((

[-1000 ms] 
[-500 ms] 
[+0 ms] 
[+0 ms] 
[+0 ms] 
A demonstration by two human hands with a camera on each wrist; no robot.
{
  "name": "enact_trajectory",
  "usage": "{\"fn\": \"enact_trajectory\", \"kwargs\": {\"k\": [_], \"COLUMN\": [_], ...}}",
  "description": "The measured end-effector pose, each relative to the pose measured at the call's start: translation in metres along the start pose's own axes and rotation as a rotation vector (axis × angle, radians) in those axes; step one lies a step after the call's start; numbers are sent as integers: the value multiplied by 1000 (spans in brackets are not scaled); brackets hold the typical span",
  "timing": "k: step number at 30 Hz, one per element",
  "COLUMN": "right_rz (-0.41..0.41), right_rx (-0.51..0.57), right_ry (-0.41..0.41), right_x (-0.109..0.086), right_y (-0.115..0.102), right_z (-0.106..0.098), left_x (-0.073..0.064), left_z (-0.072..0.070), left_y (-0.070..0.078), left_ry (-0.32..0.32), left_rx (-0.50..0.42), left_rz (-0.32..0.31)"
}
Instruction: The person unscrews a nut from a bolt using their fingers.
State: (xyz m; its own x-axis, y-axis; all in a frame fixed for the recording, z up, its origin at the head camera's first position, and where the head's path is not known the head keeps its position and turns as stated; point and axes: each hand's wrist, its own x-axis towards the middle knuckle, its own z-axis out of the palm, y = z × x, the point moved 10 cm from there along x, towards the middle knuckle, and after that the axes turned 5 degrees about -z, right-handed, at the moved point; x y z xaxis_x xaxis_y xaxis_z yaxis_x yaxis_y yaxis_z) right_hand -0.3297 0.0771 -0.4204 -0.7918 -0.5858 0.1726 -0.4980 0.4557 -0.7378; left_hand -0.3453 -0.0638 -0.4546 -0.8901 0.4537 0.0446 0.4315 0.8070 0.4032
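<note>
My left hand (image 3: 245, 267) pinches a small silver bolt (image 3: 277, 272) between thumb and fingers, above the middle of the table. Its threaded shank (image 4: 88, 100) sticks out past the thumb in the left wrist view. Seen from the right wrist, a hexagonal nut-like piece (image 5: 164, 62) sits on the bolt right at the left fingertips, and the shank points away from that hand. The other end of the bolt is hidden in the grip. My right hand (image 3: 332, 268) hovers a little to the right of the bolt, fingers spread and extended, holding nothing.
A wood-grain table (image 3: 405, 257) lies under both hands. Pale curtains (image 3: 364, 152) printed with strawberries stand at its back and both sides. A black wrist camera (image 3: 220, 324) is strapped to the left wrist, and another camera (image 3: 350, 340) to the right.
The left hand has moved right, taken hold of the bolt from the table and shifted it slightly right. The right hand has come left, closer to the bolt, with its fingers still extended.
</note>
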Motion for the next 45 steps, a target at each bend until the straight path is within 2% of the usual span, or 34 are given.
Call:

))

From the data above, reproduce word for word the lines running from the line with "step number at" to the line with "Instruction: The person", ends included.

  "timing": "k: step number at 30 Hz, one per element",
  "COLUMN": "right_rz (-0.41..0.41), right_rx (-0.51..0.57), right_ry (-0.41..0.41), right_x (-0.109..0.086), right_y (-0.115..0.102), right_z (-0.106..0.098), left_x (-0.073..0.064), left_z (-0.072..0.070), left_y (-0.070..0.078), left_ry (-0.32..0.32), left_rx (-0.50..0.42), left_rz (-0.32..0.31)"
}
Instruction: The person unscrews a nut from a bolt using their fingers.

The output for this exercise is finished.